═════ Supplied material ═════
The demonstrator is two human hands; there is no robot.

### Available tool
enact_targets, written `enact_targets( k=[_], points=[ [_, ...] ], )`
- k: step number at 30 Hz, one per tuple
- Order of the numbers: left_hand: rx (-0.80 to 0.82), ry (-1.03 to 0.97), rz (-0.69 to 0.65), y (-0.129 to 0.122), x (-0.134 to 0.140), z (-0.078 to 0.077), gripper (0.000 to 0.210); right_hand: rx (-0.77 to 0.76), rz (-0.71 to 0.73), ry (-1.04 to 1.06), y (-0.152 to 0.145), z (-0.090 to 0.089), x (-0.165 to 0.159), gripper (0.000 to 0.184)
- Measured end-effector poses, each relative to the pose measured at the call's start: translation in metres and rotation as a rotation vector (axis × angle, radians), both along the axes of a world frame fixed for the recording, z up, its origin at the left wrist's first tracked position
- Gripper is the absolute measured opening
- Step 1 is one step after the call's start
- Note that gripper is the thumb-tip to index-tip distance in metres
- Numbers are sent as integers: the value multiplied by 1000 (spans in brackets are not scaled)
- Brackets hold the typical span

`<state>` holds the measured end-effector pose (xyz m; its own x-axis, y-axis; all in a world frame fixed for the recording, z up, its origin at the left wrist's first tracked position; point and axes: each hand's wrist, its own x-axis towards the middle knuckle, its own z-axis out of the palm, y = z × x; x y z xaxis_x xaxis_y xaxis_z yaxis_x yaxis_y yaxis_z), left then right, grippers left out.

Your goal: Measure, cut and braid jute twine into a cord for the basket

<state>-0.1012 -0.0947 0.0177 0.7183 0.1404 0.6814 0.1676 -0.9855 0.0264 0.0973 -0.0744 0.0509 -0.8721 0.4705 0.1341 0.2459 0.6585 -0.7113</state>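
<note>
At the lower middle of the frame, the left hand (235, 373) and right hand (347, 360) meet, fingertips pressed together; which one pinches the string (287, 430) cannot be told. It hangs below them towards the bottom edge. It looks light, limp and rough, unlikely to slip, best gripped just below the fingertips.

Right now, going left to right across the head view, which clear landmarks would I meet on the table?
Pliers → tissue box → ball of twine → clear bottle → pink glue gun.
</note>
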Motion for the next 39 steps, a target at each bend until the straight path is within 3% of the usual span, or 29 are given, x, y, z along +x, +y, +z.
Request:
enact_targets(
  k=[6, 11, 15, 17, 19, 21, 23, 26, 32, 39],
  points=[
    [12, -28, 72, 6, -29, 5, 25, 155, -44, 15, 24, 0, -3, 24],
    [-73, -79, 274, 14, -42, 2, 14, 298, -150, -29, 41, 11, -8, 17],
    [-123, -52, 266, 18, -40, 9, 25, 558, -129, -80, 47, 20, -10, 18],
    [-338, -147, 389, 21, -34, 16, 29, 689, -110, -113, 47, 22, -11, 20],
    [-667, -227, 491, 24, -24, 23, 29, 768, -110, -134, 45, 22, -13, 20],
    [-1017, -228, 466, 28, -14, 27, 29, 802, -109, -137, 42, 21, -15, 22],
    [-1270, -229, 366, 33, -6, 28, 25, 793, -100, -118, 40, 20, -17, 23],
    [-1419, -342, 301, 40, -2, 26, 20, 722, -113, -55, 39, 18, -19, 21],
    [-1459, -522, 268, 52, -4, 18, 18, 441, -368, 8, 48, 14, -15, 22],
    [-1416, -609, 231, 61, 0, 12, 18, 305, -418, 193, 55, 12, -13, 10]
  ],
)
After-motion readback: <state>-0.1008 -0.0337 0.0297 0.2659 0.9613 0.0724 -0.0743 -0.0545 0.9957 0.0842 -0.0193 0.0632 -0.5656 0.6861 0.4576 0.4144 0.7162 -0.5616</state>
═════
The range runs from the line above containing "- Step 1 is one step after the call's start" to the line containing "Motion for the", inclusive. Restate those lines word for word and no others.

- Step 1 is one step after the call's start
- Note that gripper is the thumb-tip to index-tip distance in metres
- Numbers are sent as integers: the value multiplied by 1000 (spans in brackets are not scaled)
- Brackets hold the typical span

`<state>` holds the measured end-effector pose (xyz m; its own x-axis, y-axis; all in a world frame fixed for the recording, z up, its origin at the left wrist's first tracked position; point and axes: each hand's wrist, its own x-axis towards the middle knuckle, its own z-axis out of the palm, y = z × x; x y z xaxis_x xaxis_y xaxis_z yaxis_x yaxis_y yaxis_z), left then right, grippers left out.

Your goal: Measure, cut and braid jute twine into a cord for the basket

<state>-0.1012 -0.0947 0.0177 0.7183 0.1404 0.6814 0.1676 -0.9855 0.0264 0.0973 -0.0744 0.0509 -0.8721 0.4705 0.1341 0.2459 0.6585 -0.7113</state>
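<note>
At the lower middle of the frame, the left hand (235, 373) and right hand (347, 360) meet, fingertips pressed together; which one pinches the string (287, 430) cannot be told. It hangs below them towards the bottom edge. It looks light, limp and rough, unlikely to slip, best gripped just below the fingertips.

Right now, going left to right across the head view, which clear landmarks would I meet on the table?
Pliers → tissue box → ball of twine → clear bottle → pink glue gun.
</note>
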Motion for the next 39 steps, a target at each bend until the straight path is within 3% of the usual span, or 29 are given, x, y, z along +x, +y, +z.

No additional output will be produced.